Please output the data exactly, minus pictures.

(Dataset section Opens)

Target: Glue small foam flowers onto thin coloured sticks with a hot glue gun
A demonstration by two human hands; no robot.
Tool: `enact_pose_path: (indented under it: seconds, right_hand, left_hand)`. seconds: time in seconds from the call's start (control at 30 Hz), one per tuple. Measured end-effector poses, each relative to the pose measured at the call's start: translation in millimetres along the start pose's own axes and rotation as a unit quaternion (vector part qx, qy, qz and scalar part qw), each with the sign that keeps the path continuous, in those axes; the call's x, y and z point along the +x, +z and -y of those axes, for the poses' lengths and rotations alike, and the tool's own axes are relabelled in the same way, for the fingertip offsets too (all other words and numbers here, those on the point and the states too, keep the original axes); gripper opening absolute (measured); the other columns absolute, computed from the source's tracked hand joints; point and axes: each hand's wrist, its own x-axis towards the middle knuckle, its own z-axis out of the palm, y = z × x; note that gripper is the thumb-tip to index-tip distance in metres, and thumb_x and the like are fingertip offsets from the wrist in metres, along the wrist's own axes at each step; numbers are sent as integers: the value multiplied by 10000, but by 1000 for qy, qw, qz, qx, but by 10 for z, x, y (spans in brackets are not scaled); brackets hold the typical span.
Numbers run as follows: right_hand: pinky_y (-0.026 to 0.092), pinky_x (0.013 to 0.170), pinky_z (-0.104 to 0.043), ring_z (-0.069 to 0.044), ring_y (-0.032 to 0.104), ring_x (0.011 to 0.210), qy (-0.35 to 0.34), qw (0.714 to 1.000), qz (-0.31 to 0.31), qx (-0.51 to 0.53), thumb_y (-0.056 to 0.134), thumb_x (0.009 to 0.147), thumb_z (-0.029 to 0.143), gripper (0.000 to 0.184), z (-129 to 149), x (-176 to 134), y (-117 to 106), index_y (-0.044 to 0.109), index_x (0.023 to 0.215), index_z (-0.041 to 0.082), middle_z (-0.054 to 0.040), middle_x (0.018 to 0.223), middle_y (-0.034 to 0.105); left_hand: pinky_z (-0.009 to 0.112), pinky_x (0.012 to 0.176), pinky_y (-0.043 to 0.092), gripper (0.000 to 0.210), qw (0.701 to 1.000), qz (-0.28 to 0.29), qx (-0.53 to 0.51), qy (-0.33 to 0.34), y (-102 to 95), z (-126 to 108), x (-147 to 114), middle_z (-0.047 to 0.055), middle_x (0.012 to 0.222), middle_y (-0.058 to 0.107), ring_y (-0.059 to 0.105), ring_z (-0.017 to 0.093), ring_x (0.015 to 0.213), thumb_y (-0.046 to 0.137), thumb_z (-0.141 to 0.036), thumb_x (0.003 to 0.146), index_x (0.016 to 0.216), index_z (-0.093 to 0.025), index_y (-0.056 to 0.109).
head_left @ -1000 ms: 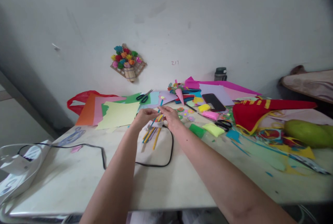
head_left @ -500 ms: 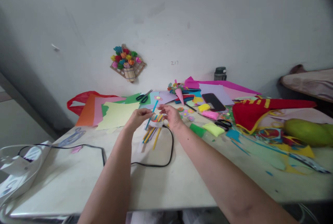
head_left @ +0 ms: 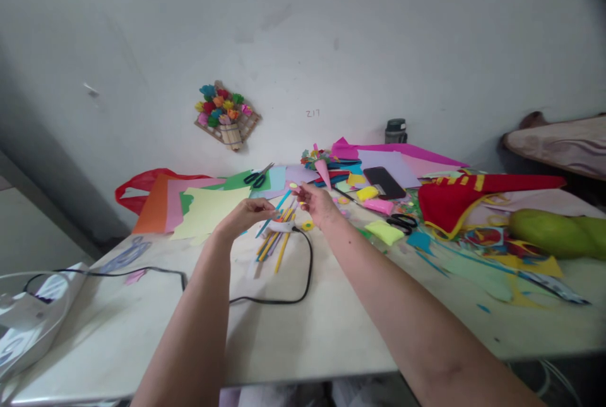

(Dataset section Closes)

# Answer for this exercise:
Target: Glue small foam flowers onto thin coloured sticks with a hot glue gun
A demonstration by two human hands; no robot.
Tool: `enact_pose_path: (indented under it: seconds, right_hand, left_hand)`. seconds: time in seconds from the call's start (control at 30 Hz), one per tuple. Measured end-effector poses, each relative to the pose measured at the call's start: translation in millimetres along the start pose's own axes and rotation as a unit quaternion (vector part qx, qy, qz and scalar part qw), each with the sign that keeps the path continuous, in those axes; the call's x, y and z point along the +x, +z and -y of those axes, for the poses' lengths and rotations alike, and the tool's own axes are relabelled in the same way, for the fingertip offsets too (all other words and numbers here, those on the point and the states too, keep the original axes); gripper opening absolute (measured); the other columns absolute, computed from the source's tracked hand joints; point and axes: each hand's wrist, its own x-axis towards the middle knuckle, its own z-axis out of the palm, y = z × x; note that gripper is the thumb-tip to index-tip distance in metres, and thumb_x and the like are fingertip offsets from the wrist in metres, along the wrist's own axes at each step; numbers are sent as integers: the value multiplied by 10000, but by 1000 for qy, qw, qz, qx, but by 10 for z, x, y (spans in brackets are not scaled); brackets hold the typical span.
Numbers run as follows: right_hand: pinky_y (-0.026 to 0.092), pinky_x (0.013 to 0.170), pinky_z (-0.104 to 0.043), ring_z (-0.069 to 0.044), ring_y (-0.032 to 0.104), ring_x (0.011 to 0.210), qy (-0.35 to 0.34), qw (0.714 to 1.000), qz (-0.31 to 0.31), qx (-0.51 to 0.53), thumb_y (-0.056 to 0.134), thumb_x (0.009 to 0.147), thumb_z (-0.029 to 0.143), gripper (0.000 to 0.184), z (-129 to 149), x (-176 to 134), y (-117 to 106), index_y (-0.044 to 0.109), index_x (0.023 to 0.215), index_z (-0.041 to 0.082), middle_z (-0.054 to 0.040), middle_x (0.018 to 0.223), middle_y (-0.034 to 0.105); left_hand: pinky_z (-0.009 to 0.112), pinky_x (0.012 to 0.176), pinky_y (-0.043 to 0.092), gripper (0.000 to 0.210), qw (0.701 to 1.000), qz (-0.28 to 0.29), qx (-0.53 to 0.51), qy (-0.33 to 0.34), y (-102 to 95), z (-126 to 108), x (-147 to 114), middle_z (-0.047 to 0.055), middle_x (0.012 to 0.222), middle_y (-0.058 to 0.107), ring_y (-0.059 to 0.105), ring_z (-0.017 to 0.093), ring_x (0.015 to 0.213), thumb_y (-0.046 to 0.137), thumb_z (-0.141 to 0.036), thumb_x (0.003 to 0.146), index_x (0.016 to 0.216), index_z (-0.093 to 0.025), index_y (-0.056 to 0.109).
head_left @ -1000 ms: 
head_left @ -500 ms: 
head_left @ +0 ms: 

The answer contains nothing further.